# Generate molecules with a GNN diffusion model

In [1]:
import torch
import numpy as np
import matplotlib.pyplot as plt
from tqdm import tqdm

from diffusion_gnn.models import create_diffusion_model, create_noise_scheduler
from diffusion_gnn.data.deepchem import DeepChemMolecularDataset
from diffusion_gnn.utils.generation import sample_from_model, features_to_atom_types

device = torch.device('cuda' if torch.cuda.is_available() else 'cpu')


A module that was compiled using NumPy 1.x cannot be run in
NumPy 2.3.2 as it may crash. To support both 1.x and 2.x
versions of NumPy, modules must be compiled with NumPy 2.0.
Some module may need to rebuild instead e.g. with 'pybind11>=2.12'.

If you are a user of the module, the easiest solution will be to
downgrade to 'numpy<2' or try to upgrade the affected module.
We expect that some modules will need time to support NumPy 2.
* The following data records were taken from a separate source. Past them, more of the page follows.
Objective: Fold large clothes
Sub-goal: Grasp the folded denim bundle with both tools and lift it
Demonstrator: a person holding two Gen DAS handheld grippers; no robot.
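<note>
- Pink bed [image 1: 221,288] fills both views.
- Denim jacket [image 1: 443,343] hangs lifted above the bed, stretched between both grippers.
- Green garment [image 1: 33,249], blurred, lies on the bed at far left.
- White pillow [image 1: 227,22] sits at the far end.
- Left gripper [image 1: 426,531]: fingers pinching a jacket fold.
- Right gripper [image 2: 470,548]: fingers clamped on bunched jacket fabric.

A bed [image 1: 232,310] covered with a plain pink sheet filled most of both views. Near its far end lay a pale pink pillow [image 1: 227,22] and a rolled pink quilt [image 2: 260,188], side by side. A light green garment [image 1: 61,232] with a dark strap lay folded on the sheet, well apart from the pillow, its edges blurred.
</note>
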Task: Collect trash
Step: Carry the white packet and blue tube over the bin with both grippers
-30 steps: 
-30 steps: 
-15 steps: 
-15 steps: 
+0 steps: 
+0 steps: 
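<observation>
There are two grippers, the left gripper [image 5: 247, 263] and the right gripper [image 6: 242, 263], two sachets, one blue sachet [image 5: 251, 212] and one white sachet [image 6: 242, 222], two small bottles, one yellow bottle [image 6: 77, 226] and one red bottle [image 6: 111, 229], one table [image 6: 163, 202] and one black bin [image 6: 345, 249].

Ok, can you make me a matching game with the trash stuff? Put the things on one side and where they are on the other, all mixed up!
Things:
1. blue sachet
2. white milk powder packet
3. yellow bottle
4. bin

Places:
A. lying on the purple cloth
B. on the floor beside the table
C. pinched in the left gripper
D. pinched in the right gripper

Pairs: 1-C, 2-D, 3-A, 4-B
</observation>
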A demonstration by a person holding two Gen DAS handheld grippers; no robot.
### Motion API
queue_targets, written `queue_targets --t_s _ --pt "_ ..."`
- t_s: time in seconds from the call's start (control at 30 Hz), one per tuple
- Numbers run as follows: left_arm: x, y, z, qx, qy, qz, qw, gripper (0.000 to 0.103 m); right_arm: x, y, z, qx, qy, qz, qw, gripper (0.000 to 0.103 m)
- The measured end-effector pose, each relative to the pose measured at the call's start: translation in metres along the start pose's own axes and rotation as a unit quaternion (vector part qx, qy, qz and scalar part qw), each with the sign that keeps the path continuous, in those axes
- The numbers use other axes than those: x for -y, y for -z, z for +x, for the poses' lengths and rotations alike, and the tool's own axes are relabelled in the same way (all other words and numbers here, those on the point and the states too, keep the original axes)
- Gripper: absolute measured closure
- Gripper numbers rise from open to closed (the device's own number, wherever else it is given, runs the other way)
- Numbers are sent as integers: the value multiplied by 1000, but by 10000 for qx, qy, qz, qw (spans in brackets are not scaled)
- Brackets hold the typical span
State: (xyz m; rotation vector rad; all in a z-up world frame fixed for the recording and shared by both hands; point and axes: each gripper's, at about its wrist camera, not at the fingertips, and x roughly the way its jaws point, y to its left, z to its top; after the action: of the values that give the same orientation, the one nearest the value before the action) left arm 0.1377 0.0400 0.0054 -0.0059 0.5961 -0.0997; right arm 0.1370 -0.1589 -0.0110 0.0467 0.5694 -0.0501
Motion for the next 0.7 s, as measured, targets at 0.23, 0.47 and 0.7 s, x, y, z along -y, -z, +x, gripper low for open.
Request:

Traceback (most recent call last):  File "<frozen runpy>", line 198, in _run_module_as_main
  File "<frozen runpy>", line 88, in _run_code
  File "/Users/jantinebroek/miniconda3/envs/diff_gnn/lib/python3.11/site-packages/ipykernel_launcher.py", line 18, in <module>
    app.launch_new_instance()
  File "/Users/jantinebroek/miniconda3/envs/diff_gnn/lib/python3.11/site-packages/traitlets/config/application.py", line 1075, in launch_instance
    app.start()
  File "/Users/jantinebroek/miniconda3/envs/diff_gnn/lib/python3.11/site-packages/ipykernel/kernelapp.py

In [2]:
# Load trained model

# Recreate the exact setup from your training
dataset = DeepChemMolecularDataset('tox21', max_atoms=30)
atom_dim = dataset._get_atom_feature_dim()
bond_dim = dataset._get_bond_feature_dim()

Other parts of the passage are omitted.